The early high mortality risk soon after randomisation is consistent with the high immediate mortality risk of critically ill children at triage and admission and/or some children presenting in a pre-terminal state and dying from severe shock. Supporting this, 26 of the 39 deaths in the first hour from randomisation were from cardiogenic TCEs and were evenly distributed across randomisation groups (Additional file 1: Table S2). However, Fig. 2 suggests that mortality risk rises in both bolus and control groups during the first 30 mins from randomisation, a risk which is not consistent with high immediate mortality risk nor the fact that the actual death times appeared fairly evenly distributed across the first 2 h post-randomisation (Fig. 2). We therefore considered whether the early rises in mortality risk from randomisation to ~ 30 min could be due to trial design or analysis method in two sensitivity analyses.

One possibility is that estimated mortality risk in trial data rises because moribund patients are not consented (even though the initial consent was verbal in the trial). The sensitivity analysis including deaths between screening and randomisation (see the ‘Methods’ section for details) showed that including these deaths only slightly increased the estimated mortality risk around admission, and mortality risk was still estimated to rise to a similar maximum level around 20 min from admission (Additional file 1: Figure S3). However, the 95% confidence intervals for the estimated mortality risk were wide and consistent with high but non-varying mortality risk in the first 1–2 h post-randomisation.

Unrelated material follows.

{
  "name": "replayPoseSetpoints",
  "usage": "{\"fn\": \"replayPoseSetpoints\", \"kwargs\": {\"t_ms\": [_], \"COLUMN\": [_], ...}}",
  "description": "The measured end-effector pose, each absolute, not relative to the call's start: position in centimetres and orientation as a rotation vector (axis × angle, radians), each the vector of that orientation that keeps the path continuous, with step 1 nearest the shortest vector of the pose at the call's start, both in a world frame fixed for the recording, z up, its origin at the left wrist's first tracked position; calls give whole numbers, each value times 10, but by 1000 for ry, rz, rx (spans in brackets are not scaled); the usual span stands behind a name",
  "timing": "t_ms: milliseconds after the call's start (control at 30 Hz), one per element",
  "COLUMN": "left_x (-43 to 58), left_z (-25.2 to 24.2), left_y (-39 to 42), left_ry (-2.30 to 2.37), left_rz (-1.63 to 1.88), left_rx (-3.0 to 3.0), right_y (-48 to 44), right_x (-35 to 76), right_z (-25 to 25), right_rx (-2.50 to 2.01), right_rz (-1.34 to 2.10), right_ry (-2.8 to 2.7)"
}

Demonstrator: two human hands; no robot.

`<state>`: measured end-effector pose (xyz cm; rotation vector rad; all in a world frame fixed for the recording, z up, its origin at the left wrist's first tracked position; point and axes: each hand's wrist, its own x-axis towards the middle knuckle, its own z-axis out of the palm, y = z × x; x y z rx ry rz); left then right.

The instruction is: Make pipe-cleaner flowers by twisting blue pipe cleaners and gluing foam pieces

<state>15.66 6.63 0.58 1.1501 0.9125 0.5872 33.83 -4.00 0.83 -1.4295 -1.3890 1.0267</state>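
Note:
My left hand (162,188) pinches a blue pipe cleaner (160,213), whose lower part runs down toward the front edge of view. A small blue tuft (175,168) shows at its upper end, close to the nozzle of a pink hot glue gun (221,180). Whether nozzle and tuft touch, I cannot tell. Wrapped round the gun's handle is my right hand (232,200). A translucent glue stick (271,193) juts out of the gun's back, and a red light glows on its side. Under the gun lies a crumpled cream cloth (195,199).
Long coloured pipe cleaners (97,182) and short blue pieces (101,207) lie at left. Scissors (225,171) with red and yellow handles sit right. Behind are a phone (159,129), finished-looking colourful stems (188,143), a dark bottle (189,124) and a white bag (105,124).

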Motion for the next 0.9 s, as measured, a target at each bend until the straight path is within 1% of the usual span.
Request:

A second sensitivity analysis investigated the potential for the analysis method to artificially induce an apparent rise in risk in the first hour post-randomisation using simulations. This suggested that initial estimated increases in risk were most likely to have been created by the statistical modelling process attempting to accurately describe the timing of specific early deaths post-randomisation when by definition all deaths have to occur after time zero (details in Additional file 1).

Therefore, overall results were consistent with mortality risk being high, but not varying, during the first 1–2 h post-randomisation, before declining in both groups, but more slowly in those who had received a bolus.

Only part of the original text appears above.